## TASK TO CARRY OUT
Write the listing out once more, with every line exactly as it stands.

## GIVEN DATA
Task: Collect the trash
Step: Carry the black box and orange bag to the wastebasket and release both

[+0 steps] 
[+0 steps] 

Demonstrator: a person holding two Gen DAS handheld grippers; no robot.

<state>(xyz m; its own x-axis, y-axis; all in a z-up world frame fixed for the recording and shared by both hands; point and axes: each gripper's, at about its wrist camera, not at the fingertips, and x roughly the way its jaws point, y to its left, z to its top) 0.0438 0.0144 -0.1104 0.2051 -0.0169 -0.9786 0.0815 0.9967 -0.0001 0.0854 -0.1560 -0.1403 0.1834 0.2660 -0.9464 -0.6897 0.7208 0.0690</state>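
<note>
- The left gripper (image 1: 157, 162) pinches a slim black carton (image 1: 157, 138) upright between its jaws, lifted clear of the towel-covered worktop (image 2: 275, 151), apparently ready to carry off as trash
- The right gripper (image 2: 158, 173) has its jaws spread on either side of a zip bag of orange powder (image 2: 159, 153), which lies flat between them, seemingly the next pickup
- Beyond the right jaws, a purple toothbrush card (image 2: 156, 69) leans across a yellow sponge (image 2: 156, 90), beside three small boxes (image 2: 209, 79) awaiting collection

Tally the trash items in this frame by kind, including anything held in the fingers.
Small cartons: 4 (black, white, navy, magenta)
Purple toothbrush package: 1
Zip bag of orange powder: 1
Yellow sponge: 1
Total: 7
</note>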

## EXERCISE RESULT
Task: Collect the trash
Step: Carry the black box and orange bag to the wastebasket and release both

[+0 steps] 
[+0 steps] 

Demonstrator: a person holding two Gen DAS handheld grippers; no robot.

<state>(xyz m; its own x-axis, y-axis; all in a z-up world frame fixed for the recording and shared by both hands; point and axes: each gripper's, at about its wrist camera, not at the fingertips, and x roughly the way its jaws point, y to its left, z to its top) 0.0438 0.0144 -0.1104 0.2051 -0.0169 -0.9786 0.0815 0.9967 -0.0001 0.0854 -0.1560 -0.1403 0.1834 0.2660 -0.9464 -0.6897 0.7208 0.0690</state>
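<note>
- The left gripper (image 1: 157, 162) pinches a slim black carton (image 1: 157, 138) upright between its jaws, lifted clear of the towel-covered worktop (image 2: 275, 151), apparently ready to carry off as trash
- The right gripper (image 2: 158, 173) has its jaws spread on either side of a zip bag of orange powder (image 2: 159, 153), which lies flat between them, seemingly the next pickup
- Beyond the right jaws, a purple toothbrush card (image 2: 156, 69) leans across a yellow sponge (image 2: 156, 90), beside three small boxes (image 2: 209, 79) awaiting collection

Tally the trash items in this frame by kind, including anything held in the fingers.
Small cartons: 4 (black, white, navy, magenta)
Purple toothbrush package: 1
Zip bag of orange powder: 1
Yellow sponge: 1
Total: 7
</note>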

This output is finished.